中年人睜眼,有些責備的看了年輕人一眼, 囑咐道, “別直呼他姓名, 禮部的人最重禮節, 何必爲自己多豎一個敵人。至於他麼……就如今形勢, 看來是按捺不住想求同盟了,呵, 你待會兒別多嘴,看他如何說法!”
“是,學生謹記。
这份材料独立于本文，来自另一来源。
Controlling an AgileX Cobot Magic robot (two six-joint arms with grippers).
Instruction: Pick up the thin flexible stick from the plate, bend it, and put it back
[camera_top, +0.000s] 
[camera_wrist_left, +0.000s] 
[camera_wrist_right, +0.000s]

”那說話的人正是侍御史沈舒,而還坐在軟榻上享受陽光的是被禁足在家的御史中丞李愷。
不過少許,剛纔來稟明的僕從已經引着陳之慎前來,待女婢上茶後,便利落的關上屋門,退在屋外聽候吩咐。
而屋內,陳之慎一臉凝重,疏淡的客套一番,便直奔主題。
“李大人,下官此次前來,是有要事與您相謀……”陳之慎鄭重說道,心中卻有些憂慮,對於這位御史中丞,見風使舵的次數實在太多,難以信任……可是現在,六部之中,兵部、刑部向來不表示意見,工部、吏部已經是完全的帝王親部,極少會提出反對意見,而戶部尚書父喪回鄉守制未歸,代理的尚書是許家門人,最懂左右逢源之道,卻從不會明確的站在哪一方。如今禮部尚書免職,陳之慎實在是找不到分量重的大臣能反對若侯。
雖說御史中丞也是老奸巨猾之人,但陳之慎想賭一賭,這位爲官數十年,平步青雲的李大人心中究竟如何作想,又如何會看不出危機!
李愷狀似無奈的自嘲道,“陳大人擡舉李某了,李某現在被禁足在家,若對朝政指手畫腳,恐怕不妥吧!”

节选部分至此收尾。